The Sanity Inspector wrote in message
<38792e12...@news.mindspring.com>...
>Never such innocence,
>Never before or since,
>As changed itself to past
>Without a word--the men
>Leaving the gardens tidy,
>The thousands of marriages
>Lasting a little while longer:
>Never such innocence again.
>
>************************

asdfzxcv,

Finally the poem. I get the impression that there's homework to be done
here. From your post I can't tell if you're from the UK, so here's a load
of information that you would need if you aren't:

MCMXIV is 1914 and the poem is about the day before the 'war to end all
wars', the war that altered (Europeans') views on man's capacitiy for
inhumanity to man, hence:
Never such innocence again.

The Oval is a cricket ground in South London, Villa park is Aston Villa's
football stadium, in Birmingham.

For some godforsaken reason, there is a public (bank) holiday at the end of
August.

Farthings were legal tender untill some time in the 60s, they were a quarter
of a penny. The last one was minted around '56, I think. Sovereigns were
(ostensibly gold) one pound coins.
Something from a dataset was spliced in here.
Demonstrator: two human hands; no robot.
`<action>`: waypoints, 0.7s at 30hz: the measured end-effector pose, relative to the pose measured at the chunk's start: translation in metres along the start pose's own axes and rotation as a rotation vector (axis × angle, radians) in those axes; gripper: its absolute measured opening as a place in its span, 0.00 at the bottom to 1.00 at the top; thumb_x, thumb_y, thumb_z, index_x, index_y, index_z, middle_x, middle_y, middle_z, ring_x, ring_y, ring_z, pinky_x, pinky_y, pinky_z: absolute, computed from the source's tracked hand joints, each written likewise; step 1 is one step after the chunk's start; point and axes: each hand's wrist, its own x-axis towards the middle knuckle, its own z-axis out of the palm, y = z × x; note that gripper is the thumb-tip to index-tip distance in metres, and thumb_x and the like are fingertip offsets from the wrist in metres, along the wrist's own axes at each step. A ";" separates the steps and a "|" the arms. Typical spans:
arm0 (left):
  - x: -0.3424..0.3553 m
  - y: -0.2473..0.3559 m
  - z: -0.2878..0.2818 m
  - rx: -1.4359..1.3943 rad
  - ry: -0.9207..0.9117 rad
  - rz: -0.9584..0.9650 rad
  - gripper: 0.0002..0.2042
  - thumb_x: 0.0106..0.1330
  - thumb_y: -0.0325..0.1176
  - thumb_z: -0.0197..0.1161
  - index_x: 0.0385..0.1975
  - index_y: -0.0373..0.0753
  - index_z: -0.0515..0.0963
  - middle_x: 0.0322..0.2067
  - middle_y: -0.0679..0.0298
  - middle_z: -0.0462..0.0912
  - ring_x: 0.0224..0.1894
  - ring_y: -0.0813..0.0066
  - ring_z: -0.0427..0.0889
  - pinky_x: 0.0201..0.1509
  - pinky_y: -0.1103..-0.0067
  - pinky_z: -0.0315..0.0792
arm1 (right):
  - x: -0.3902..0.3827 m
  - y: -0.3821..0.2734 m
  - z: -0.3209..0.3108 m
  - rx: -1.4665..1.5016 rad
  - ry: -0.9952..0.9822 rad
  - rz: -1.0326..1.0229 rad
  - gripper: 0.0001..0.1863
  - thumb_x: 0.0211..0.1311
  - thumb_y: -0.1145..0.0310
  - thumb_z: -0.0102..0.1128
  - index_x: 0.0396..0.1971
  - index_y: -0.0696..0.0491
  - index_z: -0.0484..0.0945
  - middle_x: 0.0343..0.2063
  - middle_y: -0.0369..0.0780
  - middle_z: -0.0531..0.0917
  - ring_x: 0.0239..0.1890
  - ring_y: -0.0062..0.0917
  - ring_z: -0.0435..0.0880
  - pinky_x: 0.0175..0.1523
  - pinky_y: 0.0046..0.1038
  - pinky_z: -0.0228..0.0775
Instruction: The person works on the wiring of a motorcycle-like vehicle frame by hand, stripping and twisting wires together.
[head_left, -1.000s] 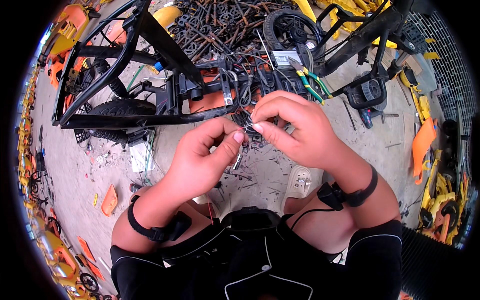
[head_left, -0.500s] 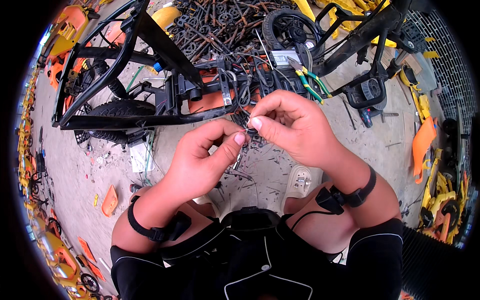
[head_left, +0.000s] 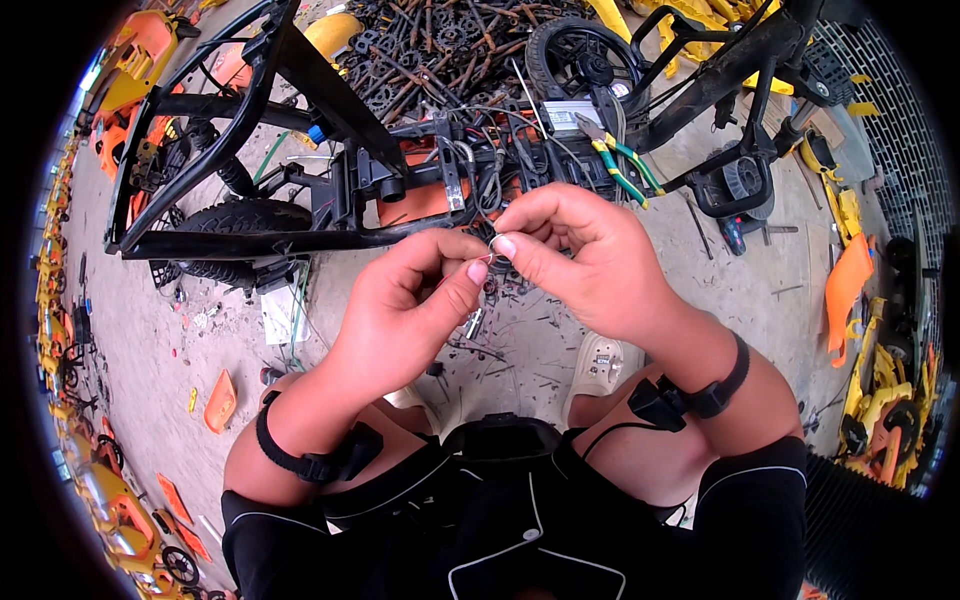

They went out of circulation a long time
ago, but perhaps not before 1914.

Children are still named after the children of the royal family.

Pub licencing hours (closing time) were introduced in the interest of more
productivity from the workforce during the first world war.

The Domesday book was commissioned by William the conqueror to register all
the real estate in England and bring clinical efficiency to feudalism. Even
in 1914, there were families downstairs serving the families upstairs.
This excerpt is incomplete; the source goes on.